Items from a data source
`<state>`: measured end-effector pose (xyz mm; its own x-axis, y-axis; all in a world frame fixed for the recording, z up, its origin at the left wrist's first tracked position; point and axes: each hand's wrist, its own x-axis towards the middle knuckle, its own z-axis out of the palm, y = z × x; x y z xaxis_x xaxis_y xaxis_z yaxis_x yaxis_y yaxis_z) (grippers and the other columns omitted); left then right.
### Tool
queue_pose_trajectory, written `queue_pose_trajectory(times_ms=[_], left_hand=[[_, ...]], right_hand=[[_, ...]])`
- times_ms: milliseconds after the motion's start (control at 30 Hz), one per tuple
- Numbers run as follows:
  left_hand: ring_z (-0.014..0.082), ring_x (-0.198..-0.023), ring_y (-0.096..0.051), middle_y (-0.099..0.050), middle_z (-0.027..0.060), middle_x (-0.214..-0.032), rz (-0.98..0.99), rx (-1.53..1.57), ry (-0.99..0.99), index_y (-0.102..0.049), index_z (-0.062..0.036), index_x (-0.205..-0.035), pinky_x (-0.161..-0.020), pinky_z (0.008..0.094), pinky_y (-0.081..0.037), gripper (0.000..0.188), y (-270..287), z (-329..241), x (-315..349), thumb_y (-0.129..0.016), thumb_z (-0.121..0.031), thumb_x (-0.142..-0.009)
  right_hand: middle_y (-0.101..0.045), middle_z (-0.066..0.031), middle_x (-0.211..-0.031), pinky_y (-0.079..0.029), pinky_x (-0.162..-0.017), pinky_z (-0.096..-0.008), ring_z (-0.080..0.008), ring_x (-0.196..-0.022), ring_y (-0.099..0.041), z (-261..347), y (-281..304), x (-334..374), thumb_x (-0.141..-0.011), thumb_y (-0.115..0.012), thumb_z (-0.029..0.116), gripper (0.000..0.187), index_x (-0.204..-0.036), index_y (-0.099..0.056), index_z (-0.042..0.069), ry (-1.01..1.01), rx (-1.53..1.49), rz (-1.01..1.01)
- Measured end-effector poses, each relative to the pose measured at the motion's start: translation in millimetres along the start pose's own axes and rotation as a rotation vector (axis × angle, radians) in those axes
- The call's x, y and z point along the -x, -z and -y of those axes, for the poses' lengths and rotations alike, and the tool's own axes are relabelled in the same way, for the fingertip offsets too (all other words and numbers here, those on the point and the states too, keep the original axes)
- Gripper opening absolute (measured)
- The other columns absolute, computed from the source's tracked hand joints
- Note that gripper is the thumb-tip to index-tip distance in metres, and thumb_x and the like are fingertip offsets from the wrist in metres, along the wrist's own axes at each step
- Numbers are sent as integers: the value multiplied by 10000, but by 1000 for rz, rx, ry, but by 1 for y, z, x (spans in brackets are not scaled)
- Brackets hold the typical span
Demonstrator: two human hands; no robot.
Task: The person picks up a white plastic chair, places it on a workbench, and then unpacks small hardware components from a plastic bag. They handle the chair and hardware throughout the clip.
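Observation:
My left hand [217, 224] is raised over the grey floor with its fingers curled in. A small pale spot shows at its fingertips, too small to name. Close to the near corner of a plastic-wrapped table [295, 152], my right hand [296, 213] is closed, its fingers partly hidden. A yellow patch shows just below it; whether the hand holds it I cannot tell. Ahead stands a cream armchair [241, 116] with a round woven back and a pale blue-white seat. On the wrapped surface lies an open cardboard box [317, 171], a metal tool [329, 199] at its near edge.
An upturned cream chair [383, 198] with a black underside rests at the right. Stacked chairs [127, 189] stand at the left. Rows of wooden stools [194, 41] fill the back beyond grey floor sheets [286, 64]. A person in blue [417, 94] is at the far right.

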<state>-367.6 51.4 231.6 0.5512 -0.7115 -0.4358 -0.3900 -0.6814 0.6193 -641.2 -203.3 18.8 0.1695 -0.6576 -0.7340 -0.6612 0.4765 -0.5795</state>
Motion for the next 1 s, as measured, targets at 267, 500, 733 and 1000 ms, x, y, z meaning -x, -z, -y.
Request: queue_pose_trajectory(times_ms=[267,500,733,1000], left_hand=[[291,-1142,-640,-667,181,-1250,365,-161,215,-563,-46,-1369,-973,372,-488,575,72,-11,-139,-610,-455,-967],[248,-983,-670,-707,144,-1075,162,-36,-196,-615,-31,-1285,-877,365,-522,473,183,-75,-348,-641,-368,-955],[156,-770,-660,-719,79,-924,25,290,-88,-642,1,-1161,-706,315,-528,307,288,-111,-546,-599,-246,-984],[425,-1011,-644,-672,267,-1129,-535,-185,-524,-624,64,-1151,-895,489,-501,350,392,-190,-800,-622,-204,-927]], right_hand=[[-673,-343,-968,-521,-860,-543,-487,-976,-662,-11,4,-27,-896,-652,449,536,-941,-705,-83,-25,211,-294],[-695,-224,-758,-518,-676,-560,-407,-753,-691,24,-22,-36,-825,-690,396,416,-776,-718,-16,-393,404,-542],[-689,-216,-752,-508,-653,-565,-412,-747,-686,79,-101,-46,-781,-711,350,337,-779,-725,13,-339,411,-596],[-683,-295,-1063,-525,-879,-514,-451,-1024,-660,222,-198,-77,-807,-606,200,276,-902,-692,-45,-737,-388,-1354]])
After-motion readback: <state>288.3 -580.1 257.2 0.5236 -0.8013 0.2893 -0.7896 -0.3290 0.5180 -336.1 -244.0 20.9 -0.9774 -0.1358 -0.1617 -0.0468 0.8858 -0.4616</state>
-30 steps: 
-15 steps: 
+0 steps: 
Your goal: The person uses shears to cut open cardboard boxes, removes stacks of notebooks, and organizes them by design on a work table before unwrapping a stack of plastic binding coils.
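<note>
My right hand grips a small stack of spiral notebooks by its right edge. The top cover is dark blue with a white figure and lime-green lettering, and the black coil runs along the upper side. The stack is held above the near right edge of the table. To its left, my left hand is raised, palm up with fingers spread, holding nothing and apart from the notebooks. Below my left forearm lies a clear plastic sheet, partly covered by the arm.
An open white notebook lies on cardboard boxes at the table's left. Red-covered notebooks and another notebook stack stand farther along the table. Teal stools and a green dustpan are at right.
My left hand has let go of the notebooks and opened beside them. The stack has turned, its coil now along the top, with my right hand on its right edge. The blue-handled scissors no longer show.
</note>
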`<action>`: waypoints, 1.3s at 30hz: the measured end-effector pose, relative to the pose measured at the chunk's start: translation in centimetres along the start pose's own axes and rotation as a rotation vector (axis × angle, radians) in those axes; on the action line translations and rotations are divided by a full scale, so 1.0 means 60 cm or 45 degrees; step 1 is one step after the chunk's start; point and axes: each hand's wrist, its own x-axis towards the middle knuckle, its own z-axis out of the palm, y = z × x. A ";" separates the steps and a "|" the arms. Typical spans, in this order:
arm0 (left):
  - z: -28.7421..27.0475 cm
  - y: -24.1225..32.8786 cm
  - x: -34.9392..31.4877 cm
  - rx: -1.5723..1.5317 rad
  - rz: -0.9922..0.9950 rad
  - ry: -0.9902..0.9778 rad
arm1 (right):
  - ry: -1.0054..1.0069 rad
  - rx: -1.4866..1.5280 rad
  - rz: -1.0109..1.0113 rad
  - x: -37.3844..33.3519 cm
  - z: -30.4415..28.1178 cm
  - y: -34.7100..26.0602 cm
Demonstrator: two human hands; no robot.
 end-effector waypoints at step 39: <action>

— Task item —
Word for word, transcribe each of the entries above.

— Written answer —
`<state>`: measured end-effector pose (xyz mm; its own x-axis, y-axis; all in a world frame fixed for the recording, z up, its origin at the left wrist's first tracked position; point and axes: each hand's wrist, its own x-axis towards the middle knuckle, its own z-axis out of the palm, y = z × x; x y z xaxis_x xaxis_y xaxis_z yaxis_x yaxis_y yaxis_z) (grippers and the other columns omitted); left then right.
### Tool
queue_pose_trajectory, written `queue_pose_trajectory(times_ms=[_], left_hand=[[_, ...]], right_hand=[[_, ...]])`
- times_ms: milliseconds after the motion's start (control at 30 Hz), one per tuple
- Numbers run as follows:
  left_hand: ring_z (-0.014..0.082), ring_x (-0.198..-0.023), ring_y (-0.096..0.051), middle_y (-0.099..0.050), middle_z (-0.027..0.060), middle_x (-0.214..-0.032), rz (-0.98..0.99), rx (-1.53..1.57), ry (-0.99..0.99), index_y (-0.102..0.049), index_z (-0.062..0.036), index_x (-0.205..-0.035), pinky_x (-0.161..-0.020), pinky_z (0.008..0.094), pinky_y (-0.081..0.037), gripper (0.000..0.188), y (-270..287), z (-329..241), x (-315..349), thumb_y (-0.129..0.016), thumb_z (-0.121..0.031), thumb_x (-0.142..-0.009)
  right_hand: middle_y (-0.101..0.045), middle_z (-0.066..0.031), middle_x (-0.211..-0.031), pinky_y (-0.079..0.029), pinky_x (-0.162..-0.017), pinky_z (-0.096..-0.008), ring_z (-0.080..0.008), ring_x (-0.196..-0.022), ring_y (-0.099..0.041), z (-261..347), y (-281..304), x (-334..374), thumb_x (-0.141..-0.011), thumb_y (-0.115..0.012), thumb_z (-0.029..0.116), gripper (0.000..0.187), index_x (-0.204..-0.036), index_y (-0.099..0.056), index_z (-0.042..0.069), ry (-1.01..1.01), rx (-1.53..1.49), rz (-1.01..1.01)
- Measured end-effector poses, each relative to the pose measured at the motion's start: translation in millimetres along the start pose's own axes and rotation as a rotation vector (axis × angle, radians) in those axes
- The call's x, y and z point along the -x, -z and -y of those axes, for the poses' lengths and rotations alike, and the tool's own axes are relabelled in the same way, for the fingertip offsets too (all other words and numbers here, those on the point and the states too, keep the original axes)
- Gripper opening absolute (measured)
- The other columns absolute, computed from the source's tracked hand joints
- Note that gripper is the thumb-tip to index-tip distance in metres, and thumb_x and the like are fingertip offsets from the wrist in metres, along the wrist's own axes at each step
- Numbers are sent as integers: the value multiplied by 10000, but by 1000 for rz, rx, ry, but by 1 for y, z, x (spans in brackets are not scaled)
- Brackets hold the typical span
Demonstrator: two human hands; no robot.
Task: The person picks up a white plastic chair, places it on a workbench, and then unpacks small hardware components from a plastic bag. They handle the chair and hardware throughout the clip.
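Observation:
My left hand [217, 224] is raised over the grey floor with its fingers curled in. A small pale spot shows at its fingertips, too small to name. Close to the near corner of a plastic-wrapped table [295, 152], my right hand [296, 213] is closed, its fingers partly hidden. A yellow patch shows just below it; whether the hand holds it I cannot tell. Ahead stands a cream armchair [241, 116] with a round woven back and a pale blue-white seat. On the wrapped surface lies an open cardboard box [317, 171], a metal tool [329, 199] at its near edge.
An upturned cream chair [383, 198] with a black underside rests at the right. Stacked chairs [127, 189] stand at the left. Rows of wooden stools [194, 41] fill the back beyond grey floor sheets [286, 64]. A person in blue [417, 94] is at the far right.
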
<state>-367.6 51.4 231.6 0.5512 -0.7115 -0.4358 -0.3900 -0.6814 0.6193 -641.2 -203.3 18.8 0.1695 -0.6576 -0.7340 -0.6612 0.4765 -0.5795</state>
Motion for the next 1 s, as measured, targets at 267, 500, 733 and 1000 ms, x, y, z meaning -x, -z, -y.
Request: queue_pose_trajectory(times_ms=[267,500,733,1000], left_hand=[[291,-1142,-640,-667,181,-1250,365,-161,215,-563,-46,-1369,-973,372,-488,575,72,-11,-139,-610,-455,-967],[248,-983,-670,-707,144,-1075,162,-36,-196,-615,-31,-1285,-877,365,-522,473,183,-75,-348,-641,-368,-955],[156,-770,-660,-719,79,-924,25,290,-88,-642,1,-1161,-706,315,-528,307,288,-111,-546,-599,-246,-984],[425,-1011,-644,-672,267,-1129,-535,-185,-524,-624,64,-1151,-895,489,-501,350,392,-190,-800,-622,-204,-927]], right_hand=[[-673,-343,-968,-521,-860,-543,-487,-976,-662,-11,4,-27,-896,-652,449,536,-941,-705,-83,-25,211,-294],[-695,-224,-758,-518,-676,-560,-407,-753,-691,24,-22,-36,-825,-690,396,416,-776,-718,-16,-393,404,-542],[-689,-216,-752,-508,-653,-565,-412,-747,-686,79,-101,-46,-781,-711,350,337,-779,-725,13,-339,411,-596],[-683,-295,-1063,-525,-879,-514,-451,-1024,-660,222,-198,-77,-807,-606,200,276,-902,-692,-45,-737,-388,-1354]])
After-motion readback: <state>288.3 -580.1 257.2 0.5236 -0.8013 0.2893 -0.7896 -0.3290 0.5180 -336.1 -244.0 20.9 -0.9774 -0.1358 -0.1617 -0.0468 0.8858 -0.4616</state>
-30 steps: 
-15 steps: 
+0 steps: 
Your goal: The person uses shears to cut open cardboard boxes, removes stacks of notebooks, and organizes them by design on a work table before unwrapping a stack of plastic binding coils.
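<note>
My right hand grips a small stack of spiral notebooks by its right edge. The top cover is dark blue with a white figure and lime-green lettering, and the black coil runs along the upper side. The stack is held above the near right edge of the table. To its left, my left hand is raised, palm up with fingers spread, holding nothing and apart from the notebooks. Below my left forearm lies a clear plastic sheet, partly covered by the arm.
An open white notebook lies on cardboard boxes at the table's left. Red-covered notebooks and another notebook stack stand farther along the table. Teal stools and a green dustpan are at right.
My left hand has let go of the notebooks and opened beside them. The stack has turned, its coil now along the top, with my right hand on its right edge. The blue-handled scissors no longer show.
</note>
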`<action>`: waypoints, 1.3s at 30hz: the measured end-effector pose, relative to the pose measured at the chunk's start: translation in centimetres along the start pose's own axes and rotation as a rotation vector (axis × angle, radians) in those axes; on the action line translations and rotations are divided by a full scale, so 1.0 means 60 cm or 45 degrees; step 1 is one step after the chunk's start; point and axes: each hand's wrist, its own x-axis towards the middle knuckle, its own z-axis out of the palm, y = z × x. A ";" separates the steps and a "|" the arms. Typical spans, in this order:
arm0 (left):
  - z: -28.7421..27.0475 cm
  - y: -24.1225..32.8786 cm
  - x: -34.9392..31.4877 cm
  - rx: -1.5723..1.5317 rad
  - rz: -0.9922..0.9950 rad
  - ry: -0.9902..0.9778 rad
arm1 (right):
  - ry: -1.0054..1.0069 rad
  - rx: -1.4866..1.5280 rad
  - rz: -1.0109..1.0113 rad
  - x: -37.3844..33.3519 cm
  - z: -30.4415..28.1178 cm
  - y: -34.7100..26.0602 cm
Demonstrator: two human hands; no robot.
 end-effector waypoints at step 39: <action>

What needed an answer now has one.